* WORK REQUEST
The copy you produce must repeat each record exactly and contain no pictures.

* RECORDS
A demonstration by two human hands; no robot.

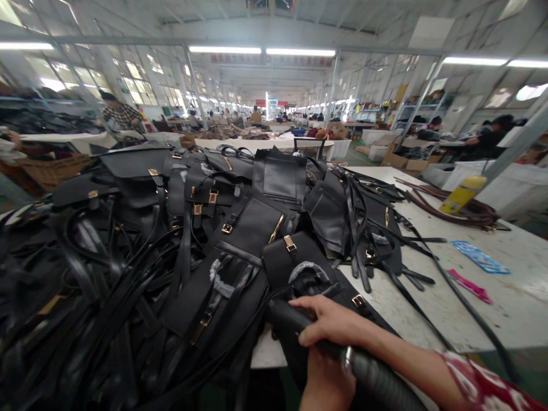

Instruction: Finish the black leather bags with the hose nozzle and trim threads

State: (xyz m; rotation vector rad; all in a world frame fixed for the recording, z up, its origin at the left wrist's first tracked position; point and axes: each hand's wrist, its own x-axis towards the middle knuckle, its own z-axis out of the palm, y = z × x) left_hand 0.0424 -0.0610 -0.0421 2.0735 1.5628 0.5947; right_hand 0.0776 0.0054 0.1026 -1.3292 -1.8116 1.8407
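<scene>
My right hand is closed over a thick black hose with a metal ring, and its dark nozzle end points left into a heap of black handbags. The arm, in a red patterned sleeve, comes in from the lower right. My left hand reaches up from below and under the hose, where its fingers are hidden. The nearest bag has a gold clasp and a wrapped handle, and it lies just beyond the nozzle.
Loose black straps fill the left. The white table holds a yellow bottle, brown straps, a blue packet, a pink item and a black cable. People work at tables behind.
</scene>
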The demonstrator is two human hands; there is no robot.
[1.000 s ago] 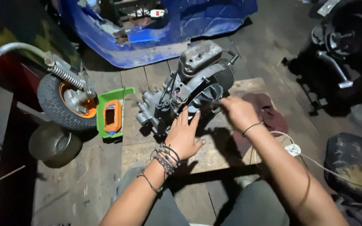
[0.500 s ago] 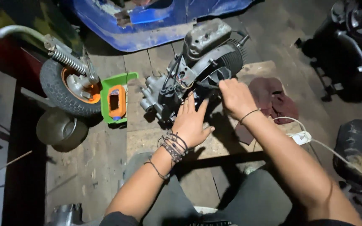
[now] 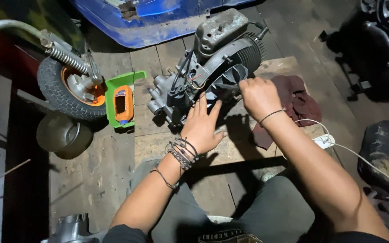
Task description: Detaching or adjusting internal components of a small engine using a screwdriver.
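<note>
A grey scooter engine [image 3: 210, 63] lies on a wooden board [image 3: 158, 144] on the floor in front of me. My left hand [image 3: 202, 126] rests flat against its near side, fingers spread, bracelets on the wrist. My right hand [image 3: 258, 95] is closed around a thin dark tool [image 3: 228, 86] that points into the engine's round fan housing. The tool's tip is hidden in shadow.
A small wheel with an orange hub and spring fork [image 3: 70, 85] stands at the left, next to a green and orange container [image 3: 121, 102] and a round metal pot [image 3: 64, 134]. Blue bodywork [image 3: 158, 22] lies behind. A dark red rag [image 3: 296, 101] and white cable [image 3: 325, 140] are on the right.
The view has shifted a little and come closer. My left hand has stayed pressed on the engine. My right hand has stayed at the fan housing with the tool.
</note>
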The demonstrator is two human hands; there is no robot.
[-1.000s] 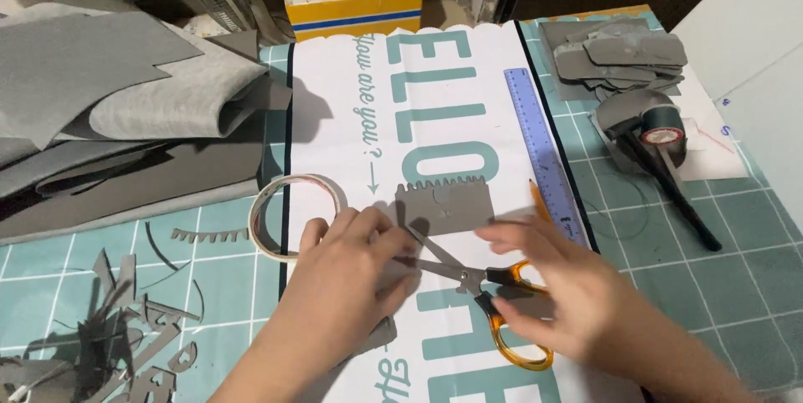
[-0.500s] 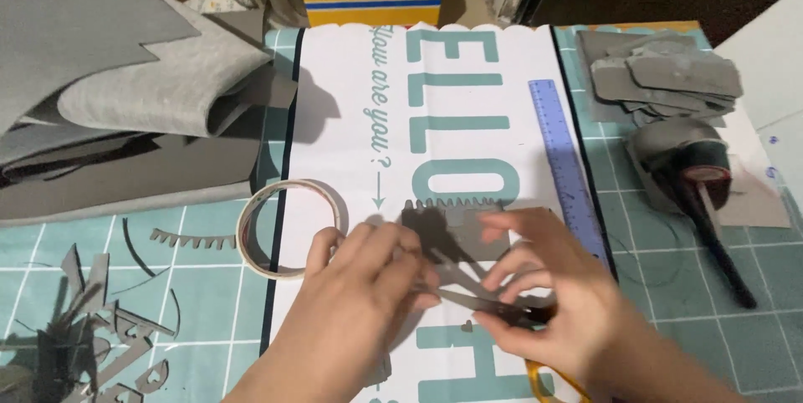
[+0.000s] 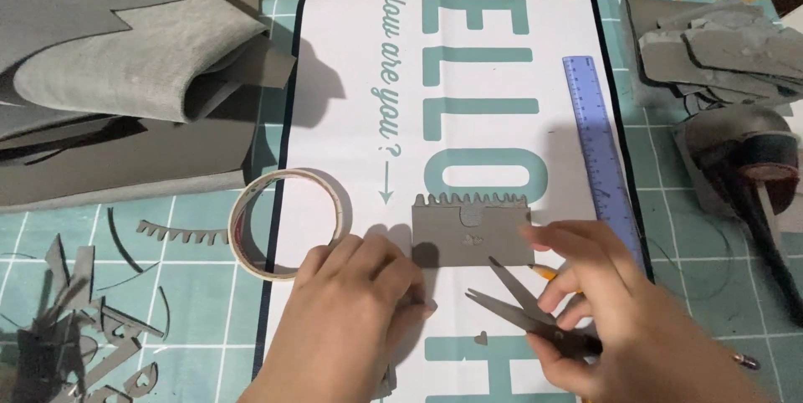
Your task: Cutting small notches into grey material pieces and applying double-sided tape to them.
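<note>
Bright, even light from above; soft shadows fall up and left of the tape ring point(image 3: 288, 223) and the hands. Focus is sharp and glare-free, dimmer toward the bench's far right corner.

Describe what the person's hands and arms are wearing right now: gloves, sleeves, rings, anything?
Both the left hand and the right hand are bare: no gloves, and no rings or watch show. The wrists and the short lengths of forearm in view are uncovered too, with no sleeve or cuff. Fingernails look short and unpainted.
</note>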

* RESPONSE TO THIS EXERCISE
A demonstration by two human hands; no robot.


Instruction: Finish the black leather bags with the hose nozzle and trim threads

State: (xyz m; rotation vector rad; all in a world frame fixed for the recording, z up, its origin at the left wrist's first tracked position; point and axes: each hand's wrist, its own x-axis towards the middle knuckle, its own z-axis out of the palm, y = z × x) left_hand 0.0424 -0.0610 -0.0421 2.0735 1.5628 0.5947; right_hand 0.0776 0.0054 0.1026 -1.3292 -1.8116 1.8407
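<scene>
My right hand is closed over a thick black hose with a metal ring, and its dark nozzle end points left into a heap of black handbags. The arm, in a red patterned sleeve, comes in from the lower right. My left hand reaches up from below and under the hose, where its fingers are hidden. The nearest bag has a gold clasp and a wrapped handle, and it lies just beyond the nozzle.
Loose black straps fill the left. The white table holds a yellow bottle, brown straps, a blue packet, a pink item and a black cable. People work at tables behind.
</scene>
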The demonstrator is two human hands; there is no robot.
[1.000 s ago] 
[0.500 s ago] 
[now] 
Task description: Detaching or adjusting internal components of a small engine using a screwdriver.
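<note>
A grey scooter engine [image 3: 210, 63] lies on a wooden board [image 3: 158, 144] on the floor in front of me. My left hand [image 3: 202, 126] rests flat against its near side, fingers spread, bracelets on the wrist. My right hand [image 3: 258, 95] is closed around a thin dark tool [image 3: 228, 86] that points into the engine's round fan housing. The tool's tip is hidden in shadow.
A small wheel with an orange hub and spring fork [image 3: 70, 85] stands at the left, next to a green and orange container [image 3: 121, 102] and a round metal pot [image 3: 64, 134]. Blue bodywork [image 3: 158, 22] lies behind. A dark red rag [image 3: 296, 101] and white cable [image 3: 325, 140] are on the right.
The view has shifted a little and come closer. My left hand has stayed pressed on the engine. My right hand has stayed at the fan housing with the tool.
</note>
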The demonstrator is two human hands; there is no robot.
[-1.000s] 
[-0.500s] 
[+0.000s] 
Your task: Cutting small notches into grey material pieces and applying double-sided tape to them.
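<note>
Bright, even light from above; soft shadows fall up and left of the tape ring point(image 3: 288, 223) and the hands. Focus is sharp and glare-free, dimmer toward the bench's far right corner.

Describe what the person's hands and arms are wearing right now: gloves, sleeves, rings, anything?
Both the left hand and the right hand are bare: no gloves, and no rings or watch show. The wrists and the short lengths of forearm in view are uncovered too, with no sleeve or cuff. Fingernails look short and unpainted.
</note>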

Nothing remains to be added to the answer.